When you get a great night’s sleep, you wake up refreshed and rejuvenated. What goes on behind the scenes as you drift off to dreamland remains a mystery, but we do know that many different kinds of changes take place during sleep.
For example, it is clear that brain activity is different when you are asleep than when you are awake. It is also known that muscles relax and body systems such as the digestive and endocrine systems are active. Those changes during sleep have a profound impact on health. In fact, in June 2022, the American Heart Association added sleep to its list of modifiable factors that can help reduce cardiovascular disease risk, alongside diet, exercise, smoking status, blood pressure, cholesterol and sugar levels, and weight.
It is not clear, however, why we need sleep. One theory suggests that it developed during evolution as a protective mechanism against predators at night. Another is that it is essential for the operation of many of the body’s metabolic processes, including those that keep you healthy and strong.
In addition, it is well established that lack of sleep can lead to a wide variety of medical problems such as obesity, mental illness and heart disease. In many cases, sleep disorders may be related to some form of stress or anxiety.

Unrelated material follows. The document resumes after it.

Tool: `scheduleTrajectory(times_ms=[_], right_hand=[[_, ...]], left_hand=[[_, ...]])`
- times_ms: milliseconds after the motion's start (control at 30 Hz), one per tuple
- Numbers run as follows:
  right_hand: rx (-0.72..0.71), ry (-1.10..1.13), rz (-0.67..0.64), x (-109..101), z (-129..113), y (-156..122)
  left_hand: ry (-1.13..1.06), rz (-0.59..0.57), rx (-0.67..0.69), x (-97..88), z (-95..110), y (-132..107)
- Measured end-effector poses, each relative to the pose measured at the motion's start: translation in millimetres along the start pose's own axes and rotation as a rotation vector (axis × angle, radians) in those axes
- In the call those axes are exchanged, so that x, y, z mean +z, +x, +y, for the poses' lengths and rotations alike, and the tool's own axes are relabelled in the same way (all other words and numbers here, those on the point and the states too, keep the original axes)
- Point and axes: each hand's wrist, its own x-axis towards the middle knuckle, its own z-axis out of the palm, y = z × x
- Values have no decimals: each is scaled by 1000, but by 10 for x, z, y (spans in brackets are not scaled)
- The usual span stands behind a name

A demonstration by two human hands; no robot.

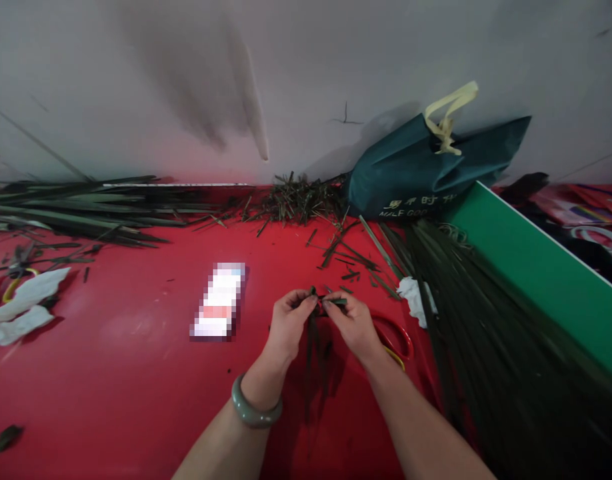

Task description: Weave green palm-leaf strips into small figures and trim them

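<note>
My left hand point(290, 325) pinches dark green leaf strips point(310, 363) at the middle of the red table, and their ends hang down blurred between my wrists. Close against it, my right hand point(355, 325) is closed on the same strips, with one short end point(339, 302) sticking out to the right. A small red bit shows between my fingertips, too small to make out. Partly under my right hand lies a pair of scissors with red and yellow handles point(409, 340); its blades are mostly hidden.
A lit phone point(219, 300) lies left of my hands. Leaf clippings point(299, 200) are heaped by the wall, beside a dark green bag point(401, 163). Long leaves point(471, 333) line a green panel point(546, 267) at right; crumpled tissue point(415, 299) lies near them. More leaves point(76, 207) are at left.
</note>
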Motion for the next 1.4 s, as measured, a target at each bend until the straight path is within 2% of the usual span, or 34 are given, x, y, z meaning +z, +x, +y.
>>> scheduleTrajectory(times_ms=[200,333,467,533,700,767,1000,1400], right_hand=[[6,-88,-7,33,-8,-14],[16,-32,-17,6,-9,2],[6,115,103,-75,-2,28],[-7,152,124,-106,11,35],[49,64,-81,-110,50,38],[73,90,-117,-103,54,39],[163,193,-176,-96,-30,39],[235,257,-172,-121,-68,33]], left_hand=[[-68,4,-22,-8,-14,20],[-83,-37,-46,-53,-23,57],[-19,-67,-35,-90,-9,78],[42,-70,-26,-80,9,65],[130,-114,-33,-28,50,17],[127,-123,-23,-27,49,15],[102,-160,-17,-43,45,11],[142,-203,-5,-40,53,6]])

Scientists have not yet fully understood what is happening during sleep, but they have identified several important functions that it appears to serve. One is restorative, which means that your brain and body are actively repairing damaged cells and tissues during sleep. It is also important for memory formation, and it seems to play a role in learning and creativity.

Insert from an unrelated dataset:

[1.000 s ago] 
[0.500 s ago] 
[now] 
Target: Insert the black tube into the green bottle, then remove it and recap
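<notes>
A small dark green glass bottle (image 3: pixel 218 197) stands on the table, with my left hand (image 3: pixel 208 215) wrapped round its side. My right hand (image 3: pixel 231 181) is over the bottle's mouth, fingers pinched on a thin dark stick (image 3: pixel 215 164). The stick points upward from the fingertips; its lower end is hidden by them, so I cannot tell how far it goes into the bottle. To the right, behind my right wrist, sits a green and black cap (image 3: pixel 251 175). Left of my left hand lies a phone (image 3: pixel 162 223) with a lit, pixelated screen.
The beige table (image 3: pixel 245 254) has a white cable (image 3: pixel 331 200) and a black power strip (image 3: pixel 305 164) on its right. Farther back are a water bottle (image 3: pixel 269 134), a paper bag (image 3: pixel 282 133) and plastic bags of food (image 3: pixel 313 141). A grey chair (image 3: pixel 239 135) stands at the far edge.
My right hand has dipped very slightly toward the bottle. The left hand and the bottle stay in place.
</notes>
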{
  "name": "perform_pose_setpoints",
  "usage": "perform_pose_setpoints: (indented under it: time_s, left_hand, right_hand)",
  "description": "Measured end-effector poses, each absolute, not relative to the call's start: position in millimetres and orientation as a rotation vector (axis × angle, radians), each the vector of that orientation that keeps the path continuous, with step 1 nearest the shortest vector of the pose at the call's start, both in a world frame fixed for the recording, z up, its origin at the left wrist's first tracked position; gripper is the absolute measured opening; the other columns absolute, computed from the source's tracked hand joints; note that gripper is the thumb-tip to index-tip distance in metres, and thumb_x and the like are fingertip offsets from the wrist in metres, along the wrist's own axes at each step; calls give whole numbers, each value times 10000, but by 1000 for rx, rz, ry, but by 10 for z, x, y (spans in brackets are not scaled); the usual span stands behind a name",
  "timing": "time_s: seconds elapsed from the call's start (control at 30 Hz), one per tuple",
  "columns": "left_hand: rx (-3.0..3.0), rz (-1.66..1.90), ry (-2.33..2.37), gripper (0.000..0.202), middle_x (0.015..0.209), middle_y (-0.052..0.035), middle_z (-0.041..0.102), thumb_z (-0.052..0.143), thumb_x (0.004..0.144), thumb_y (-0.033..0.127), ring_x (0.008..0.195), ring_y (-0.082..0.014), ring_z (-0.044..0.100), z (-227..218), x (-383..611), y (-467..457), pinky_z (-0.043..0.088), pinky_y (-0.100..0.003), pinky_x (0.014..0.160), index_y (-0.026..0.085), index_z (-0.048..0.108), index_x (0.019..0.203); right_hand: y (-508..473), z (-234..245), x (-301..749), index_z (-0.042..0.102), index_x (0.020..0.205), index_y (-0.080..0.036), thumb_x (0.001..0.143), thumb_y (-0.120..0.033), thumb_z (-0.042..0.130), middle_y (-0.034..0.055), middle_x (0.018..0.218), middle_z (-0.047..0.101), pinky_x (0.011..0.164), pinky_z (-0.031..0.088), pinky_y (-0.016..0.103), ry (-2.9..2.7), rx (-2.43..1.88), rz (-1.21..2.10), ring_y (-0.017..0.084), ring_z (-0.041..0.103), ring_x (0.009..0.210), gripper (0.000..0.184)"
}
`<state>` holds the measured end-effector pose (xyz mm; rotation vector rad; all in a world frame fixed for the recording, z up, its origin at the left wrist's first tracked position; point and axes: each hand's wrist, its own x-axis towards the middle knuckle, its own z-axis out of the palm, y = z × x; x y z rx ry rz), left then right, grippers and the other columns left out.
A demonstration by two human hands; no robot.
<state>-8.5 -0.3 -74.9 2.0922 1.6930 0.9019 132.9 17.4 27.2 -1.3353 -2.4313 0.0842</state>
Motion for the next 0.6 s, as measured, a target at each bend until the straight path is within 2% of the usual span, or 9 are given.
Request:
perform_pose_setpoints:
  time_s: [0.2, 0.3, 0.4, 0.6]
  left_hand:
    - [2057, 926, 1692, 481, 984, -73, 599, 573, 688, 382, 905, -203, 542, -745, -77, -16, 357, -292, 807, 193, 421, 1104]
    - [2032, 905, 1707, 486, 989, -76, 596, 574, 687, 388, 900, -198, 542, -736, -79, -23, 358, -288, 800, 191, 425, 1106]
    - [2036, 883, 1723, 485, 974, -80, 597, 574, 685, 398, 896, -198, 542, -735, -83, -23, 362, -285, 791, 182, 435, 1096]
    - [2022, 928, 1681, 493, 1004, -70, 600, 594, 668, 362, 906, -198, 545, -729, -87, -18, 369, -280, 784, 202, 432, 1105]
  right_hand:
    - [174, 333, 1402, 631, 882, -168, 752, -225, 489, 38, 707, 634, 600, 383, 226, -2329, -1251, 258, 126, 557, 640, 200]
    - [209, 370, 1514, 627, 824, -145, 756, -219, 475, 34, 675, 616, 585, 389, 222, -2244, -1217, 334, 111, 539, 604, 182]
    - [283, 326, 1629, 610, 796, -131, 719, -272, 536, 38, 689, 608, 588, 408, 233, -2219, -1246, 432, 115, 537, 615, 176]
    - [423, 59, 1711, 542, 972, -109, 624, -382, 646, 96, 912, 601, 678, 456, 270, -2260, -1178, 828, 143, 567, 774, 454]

Another important function of sleep is to support the immune system by helping your body fight off germs and bugs. In fact, it has been shown that getting enough high-quality sleep can improve your ability to resist infection, as well as to recover from illness and make you feel better faster.

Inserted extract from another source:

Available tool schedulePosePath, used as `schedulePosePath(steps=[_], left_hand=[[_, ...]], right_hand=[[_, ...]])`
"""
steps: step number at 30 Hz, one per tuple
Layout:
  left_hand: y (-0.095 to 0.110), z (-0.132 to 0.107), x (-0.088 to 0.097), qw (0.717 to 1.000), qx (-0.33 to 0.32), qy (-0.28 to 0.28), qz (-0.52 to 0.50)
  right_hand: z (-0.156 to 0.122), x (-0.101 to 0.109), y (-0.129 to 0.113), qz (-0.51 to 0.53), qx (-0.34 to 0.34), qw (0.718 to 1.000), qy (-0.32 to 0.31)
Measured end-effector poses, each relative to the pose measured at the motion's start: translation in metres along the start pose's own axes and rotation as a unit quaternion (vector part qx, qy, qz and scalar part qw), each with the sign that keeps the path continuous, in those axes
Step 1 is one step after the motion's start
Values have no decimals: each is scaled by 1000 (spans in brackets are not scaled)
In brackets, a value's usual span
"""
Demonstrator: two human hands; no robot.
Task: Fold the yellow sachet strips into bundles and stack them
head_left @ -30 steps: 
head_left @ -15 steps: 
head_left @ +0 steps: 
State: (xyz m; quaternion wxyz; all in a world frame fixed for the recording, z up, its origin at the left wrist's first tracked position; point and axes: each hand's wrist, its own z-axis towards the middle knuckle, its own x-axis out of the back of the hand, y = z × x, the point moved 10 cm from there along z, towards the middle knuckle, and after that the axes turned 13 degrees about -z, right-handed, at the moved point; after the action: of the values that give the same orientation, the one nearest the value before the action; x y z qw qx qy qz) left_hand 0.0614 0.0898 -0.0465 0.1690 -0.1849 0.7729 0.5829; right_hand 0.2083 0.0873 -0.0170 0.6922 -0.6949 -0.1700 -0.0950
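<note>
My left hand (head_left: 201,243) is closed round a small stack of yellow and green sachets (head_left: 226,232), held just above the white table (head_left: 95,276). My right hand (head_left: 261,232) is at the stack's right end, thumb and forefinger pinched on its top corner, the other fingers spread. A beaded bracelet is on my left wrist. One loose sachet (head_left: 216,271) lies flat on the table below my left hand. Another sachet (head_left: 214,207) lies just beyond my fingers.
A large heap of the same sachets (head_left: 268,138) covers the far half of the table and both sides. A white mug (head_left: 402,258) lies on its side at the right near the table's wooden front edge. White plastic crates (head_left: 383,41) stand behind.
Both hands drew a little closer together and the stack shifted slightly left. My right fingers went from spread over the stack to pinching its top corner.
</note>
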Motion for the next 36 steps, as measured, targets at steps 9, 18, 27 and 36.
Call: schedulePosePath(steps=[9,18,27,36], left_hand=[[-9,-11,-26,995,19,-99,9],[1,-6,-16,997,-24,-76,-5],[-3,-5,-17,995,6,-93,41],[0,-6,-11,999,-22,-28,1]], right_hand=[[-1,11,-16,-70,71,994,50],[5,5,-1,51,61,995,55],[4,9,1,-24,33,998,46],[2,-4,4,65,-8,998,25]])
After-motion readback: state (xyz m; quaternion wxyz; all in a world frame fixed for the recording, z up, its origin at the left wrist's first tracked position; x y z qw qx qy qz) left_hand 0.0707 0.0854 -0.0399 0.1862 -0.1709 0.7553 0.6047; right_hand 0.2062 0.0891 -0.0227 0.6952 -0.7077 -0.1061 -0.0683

The timing of your waking and sleeping patterns is also important. The sleep-wake cycle is regulated by your biological clock, which operates on a daily time scale. This is why you are usually more alert and able to concentrate during the day, while your mood and energy tend to be lower at night.
Maintaining a regular schedule of sleep and waking at the same times each day can help you get the most out of your sleep. It is recommended that you aim for 7-8 hours of high-quality sleep each night. If you are unable to sleep well, talk to your GP for advice. They can help you identify and treat any underlying causes that might be contributing to your insomnia. In some cases, sleep aids such as melatonin and certain medications can be helpful. However, there are also non-medical strategies that can be used to improve sleep, such as relaxation training.